WHAT THE EXERCISE ASKS:
List every line in this data where the string "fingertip" occurs.
Segment Open
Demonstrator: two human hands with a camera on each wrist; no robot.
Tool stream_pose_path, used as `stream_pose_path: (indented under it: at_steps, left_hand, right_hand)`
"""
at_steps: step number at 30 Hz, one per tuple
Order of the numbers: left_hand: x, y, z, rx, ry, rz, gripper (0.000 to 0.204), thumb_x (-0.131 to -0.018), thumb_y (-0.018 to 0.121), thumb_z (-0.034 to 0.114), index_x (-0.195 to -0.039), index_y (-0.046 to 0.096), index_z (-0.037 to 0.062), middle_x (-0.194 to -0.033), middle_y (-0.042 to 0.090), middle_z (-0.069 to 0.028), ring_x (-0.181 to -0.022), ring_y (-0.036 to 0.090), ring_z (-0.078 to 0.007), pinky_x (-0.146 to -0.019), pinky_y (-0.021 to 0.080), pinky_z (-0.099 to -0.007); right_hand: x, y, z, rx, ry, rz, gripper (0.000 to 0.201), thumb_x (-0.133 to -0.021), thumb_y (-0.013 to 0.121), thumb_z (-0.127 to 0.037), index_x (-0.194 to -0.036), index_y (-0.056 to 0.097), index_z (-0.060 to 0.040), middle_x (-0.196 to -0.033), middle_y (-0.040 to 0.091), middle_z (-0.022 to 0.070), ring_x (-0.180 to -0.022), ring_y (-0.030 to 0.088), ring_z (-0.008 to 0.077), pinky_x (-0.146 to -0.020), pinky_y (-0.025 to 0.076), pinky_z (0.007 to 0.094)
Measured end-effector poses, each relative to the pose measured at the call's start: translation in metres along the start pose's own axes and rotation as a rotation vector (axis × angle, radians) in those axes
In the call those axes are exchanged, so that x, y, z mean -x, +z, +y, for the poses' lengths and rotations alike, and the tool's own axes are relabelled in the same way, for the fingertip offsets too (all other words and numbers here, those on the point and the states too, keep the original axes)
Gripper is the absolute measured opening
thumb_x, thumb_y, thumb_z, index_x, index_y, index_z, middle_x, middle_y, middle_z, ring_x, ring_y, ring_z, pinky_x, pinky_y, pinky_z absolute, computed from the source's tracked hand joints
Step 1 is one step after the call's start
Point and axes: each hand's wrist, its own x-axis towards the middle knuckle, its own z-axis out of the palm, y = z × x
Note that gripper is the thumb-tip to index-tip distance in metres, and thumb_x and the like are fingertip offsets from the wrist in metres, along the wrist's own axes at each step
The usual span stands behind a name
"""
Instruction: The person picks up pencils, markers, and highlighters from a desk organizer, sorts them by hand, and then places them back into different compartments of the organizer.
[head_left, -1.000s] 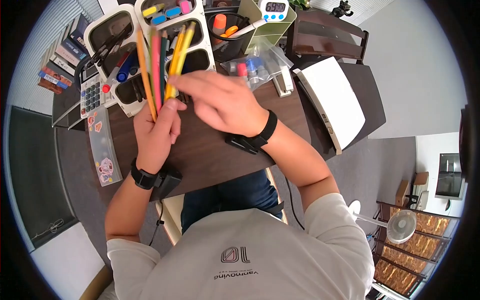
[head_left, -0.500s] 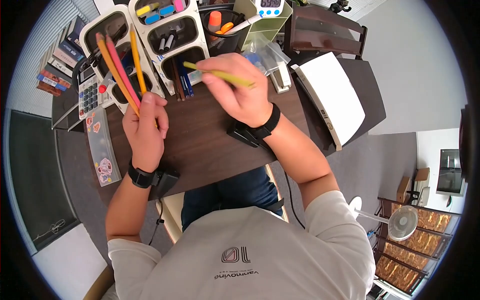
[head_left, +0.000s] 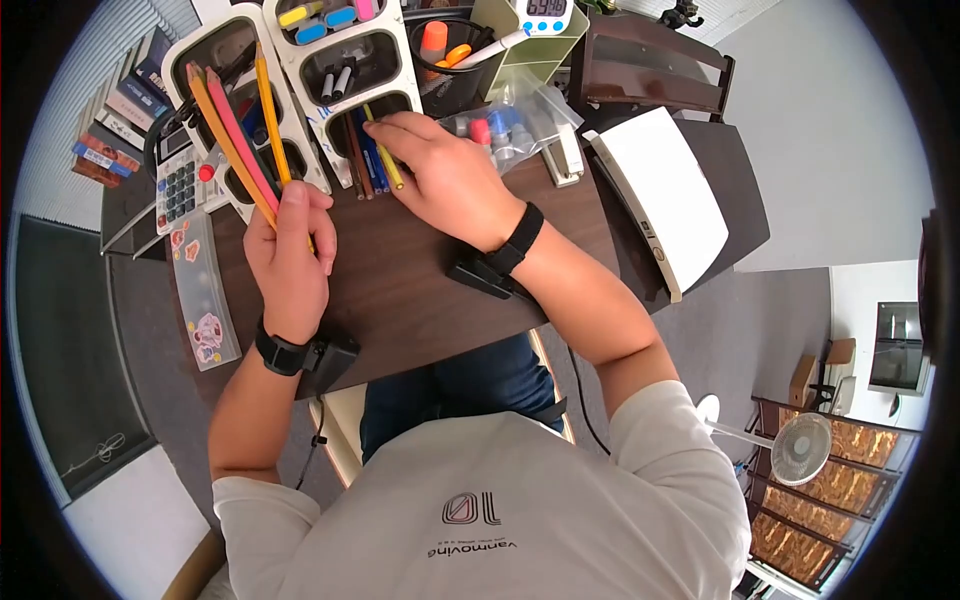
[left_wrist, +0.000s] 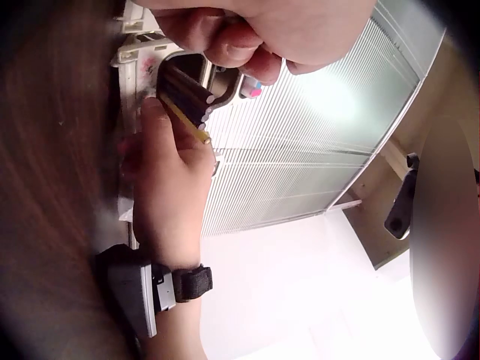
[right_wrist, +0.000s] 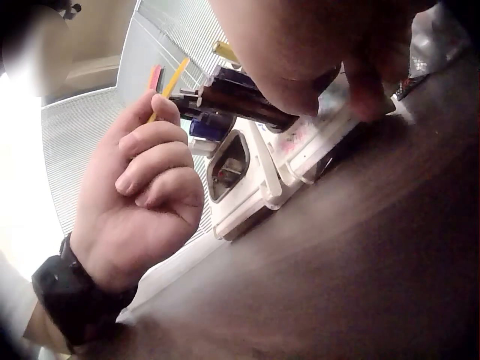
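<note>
My left hand (head_left: pixel 288 265) grips several colored pencils upright between thumb and fingers, among them an orange pencil (head_left: pixel 226 142), a pink pencil (head_left: pixel 240 135) and a yellow-orange pencil (head_left: pixel 270 115). My right hand (head_left: pixel 445 175) is at the front compartment of the white desk organizer (head_left: pixel 405 88), pinching a yellow-green pencil (head_left: pixel 396 176). That pencil leans in the compartment beside several brown and blue pencils (head_left: pixel 362 165), their ends sticking out toward me. In the left wrist view the right thumb lies close along the yellow-green pencil (left_wrist: pixel 187 120).
Behind the right hand are a black mesh pen cup (head_left: pixel 450 92), a clear bag of small bottles (head_left: pixel 515 130) and a stapler (head_left: pixel 563 160). A calculator (head_left: pixel 180 185) and a stickered clear pouch (head_left: pixel 203 300) lie at left. A white box (head_left: pixel 665 200) stands at right.
The right hand took the yellow-green pencil from the left hand's bunch, swung it right, then brought it into the front compartment. The left hand shifted slightly left with the other pencils.
</note>
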Motion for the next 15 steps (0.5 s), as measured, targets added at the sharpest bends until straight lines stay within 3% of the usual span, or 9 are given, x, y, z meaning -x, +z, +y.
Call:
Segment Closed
TASK OUTPUT:
In the call those axes are exchanged, so that x, y, z mean -x, +z, +y, for the poses' lengths and rotations alike, and the tool's own axes are relabelled in the same way, for the fingertip offsets too (all other words and numbers here, those on the point and the states too, keep the original axes)
Note that gripper is the thumb-tip to index-tip distance in metres, and thumb_x and the like are fingertip offsets from the wrist in metres, along the wrist's own axes at each step

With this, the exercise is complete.